Why is there "domain" extraction? Because - b and - c mentioned just now can only extract information from fixed format documents, but there is nothing to do with non fixed format information. At this time, "domain" comes in handy.
(the following explanation is based on the assumption that you have a better understanding of the content and organization of the / etc/passwd file.)

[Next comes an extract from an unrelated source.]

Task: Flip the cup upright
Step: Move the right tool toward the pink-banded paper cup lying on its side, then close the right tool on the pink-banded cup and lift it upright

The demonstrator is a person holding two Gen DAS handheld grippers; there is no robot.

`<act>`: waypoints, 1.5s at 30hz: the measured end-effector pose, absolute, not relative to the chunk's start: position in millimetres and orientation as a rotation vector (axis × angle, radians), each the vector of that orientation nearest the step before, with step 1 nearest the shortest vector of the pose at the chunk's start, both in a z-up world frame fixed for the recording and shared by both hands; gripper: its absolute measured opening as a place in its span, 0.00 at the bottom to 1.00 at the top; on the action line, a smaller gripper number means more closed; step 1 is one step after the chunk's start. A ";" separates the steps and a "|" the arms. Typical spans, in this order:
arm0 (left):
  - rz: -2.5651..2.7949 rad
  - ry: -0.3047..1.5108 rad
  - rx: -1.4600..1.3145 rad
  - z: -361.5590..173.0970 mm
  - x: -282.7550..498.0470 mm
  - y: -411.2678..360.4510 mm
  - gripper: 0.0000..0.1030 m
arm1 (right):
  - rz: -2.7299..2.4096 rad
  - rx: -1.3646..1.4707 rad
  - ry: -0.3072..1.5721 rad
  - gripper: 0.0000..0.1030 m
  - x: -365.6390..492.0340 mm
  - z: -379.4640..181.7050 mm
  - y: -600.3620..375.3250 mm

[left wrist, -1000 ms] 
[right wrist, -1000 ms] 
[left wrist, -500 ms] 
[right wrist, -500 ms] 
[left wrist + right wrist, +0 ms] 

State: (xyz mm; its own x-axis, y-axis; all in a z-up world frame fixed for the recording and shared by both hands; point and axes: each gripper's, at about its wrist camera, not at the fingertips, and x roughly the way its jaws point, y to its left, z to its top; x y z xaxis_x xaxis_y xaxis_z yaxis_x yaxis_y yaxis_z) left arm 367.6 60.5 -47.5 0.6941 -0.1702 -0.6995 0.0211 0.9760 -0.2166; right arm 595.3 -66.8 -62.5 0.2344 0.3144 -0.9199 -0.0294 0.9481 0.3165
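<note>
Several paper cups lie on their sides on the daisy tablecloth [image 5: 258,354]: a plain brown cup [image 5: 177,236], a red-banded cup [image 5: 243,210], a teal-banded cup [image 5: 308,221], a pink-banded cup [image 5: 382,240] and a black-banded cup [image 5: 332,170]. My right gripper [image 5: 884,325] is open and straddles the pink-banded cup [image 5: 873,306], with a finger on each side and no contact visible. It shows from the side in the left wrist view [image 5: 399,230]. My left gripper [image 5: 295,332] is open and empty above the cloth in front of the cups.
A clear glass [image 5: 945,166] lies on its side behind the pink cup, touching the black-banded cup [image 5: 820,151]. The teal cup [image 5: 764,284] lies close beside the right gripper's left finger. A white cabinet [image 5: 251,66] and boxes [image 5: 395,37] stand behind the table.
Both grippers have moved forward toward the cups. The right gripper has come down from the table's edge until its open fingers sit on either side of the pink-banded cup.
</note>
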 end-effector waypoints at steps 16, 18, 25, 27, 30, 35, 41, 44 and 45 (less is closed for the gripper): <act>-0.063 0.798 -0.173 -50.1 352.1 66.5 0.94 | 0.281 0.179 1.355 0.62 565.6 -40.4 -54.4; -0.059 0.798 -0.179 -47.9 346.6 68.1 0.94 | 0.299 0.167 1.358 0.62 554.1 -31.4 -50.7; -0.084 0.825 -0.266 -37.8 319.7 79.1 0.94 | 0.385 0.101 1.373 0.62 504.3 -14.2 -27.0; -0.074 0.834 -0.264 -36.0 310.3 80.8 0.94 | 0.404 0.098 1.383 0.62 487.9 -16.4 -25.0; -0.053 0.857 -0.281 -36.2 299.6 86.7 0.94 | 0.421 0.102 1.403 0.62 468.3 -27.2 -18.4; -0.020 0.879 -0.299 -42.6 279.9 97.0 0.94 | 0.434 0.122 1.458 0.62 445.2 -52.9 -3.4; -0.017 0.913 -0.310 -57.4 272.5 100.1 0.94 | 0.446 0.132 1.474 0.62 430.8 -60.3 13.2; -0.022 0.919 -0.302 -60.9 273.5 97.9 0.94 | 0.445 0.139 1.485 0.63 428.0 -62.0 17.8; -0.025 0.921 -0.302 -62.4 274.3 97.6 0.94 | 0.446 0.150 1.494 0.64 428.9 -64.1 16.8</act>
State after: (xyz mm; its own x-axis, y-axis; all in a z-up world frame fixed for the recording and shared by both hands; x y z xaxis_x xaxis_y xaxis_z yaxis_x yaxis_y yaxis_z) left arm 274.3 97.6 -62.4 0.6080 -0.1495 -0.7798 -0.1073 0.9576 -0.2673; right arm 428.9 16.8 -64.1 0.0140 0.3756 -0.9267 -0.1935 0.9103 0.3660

If you look at the / etc/passwd file, you will find that it does not have a fixed format like the output information of who, but is scattered. However, colons play a very important role in every line of this file. Colons are used to separate each item.
Fortunately, the cut command provides such an extraction method. Specifically, it is OK to set the "spacer" and then set the "extraction field"!
Take the first five lines of / etc/passwd as an example:
[rocrocket@rocrocket programming]$ cat /etc/passwd|head -n 5 root:x:0:0:root:/root:/bin/bash bin:x:1:1:bin:/bin:/sbin/nologin daemon:x:2:2:daemon:/sbin:/sbin/nologin adm:x:3:4:adm:/var/adm:/sbin/nologin lp:x:4:7:lp:/var/spool/lpd:/sbin/nologin [rocrocket@rocrocket programming]$ cat /etc/passwd|head -n 5|cut -d : -f 1 root bin daemon adm lp
You see, use - d to set the spacer as a colon, and then use - f to set the first domain I want to take, and then press enter, and all user names will be listed!
Of course, when setting * * - f, a format similar to 3-5 or 4 - * * can also be used:
[rocrocket@rocrocket programming]$ cat /etc/passwd|head -n 5|cut -d : -f 1,3-5 root:0:0:root bin:1:1:bin daemon:2:2:daemon adm:3:4:adm lp:4:7:lp [rocrocket@rocrocket programming]$ cat /etc/passwd|head -n 5|cut -d : -f 1,3-5,7 root:0:0:root:/bin/bash bin:1:1:bin:/sbin/nologin daemon:2:2:daemon:/sbin/nologin adm:3:4:adm:/sbin/nologin lp:4:7:lp:/sbin/nologin [rocrocket@rocrocket programming]$ cat /etc/passwd|head -n 5|cut -d : -f -2 root:x bin:x daemon:x adm:x lp:x
7. How to distinguish between spaces and tabs? I feel a little confused. What should I do?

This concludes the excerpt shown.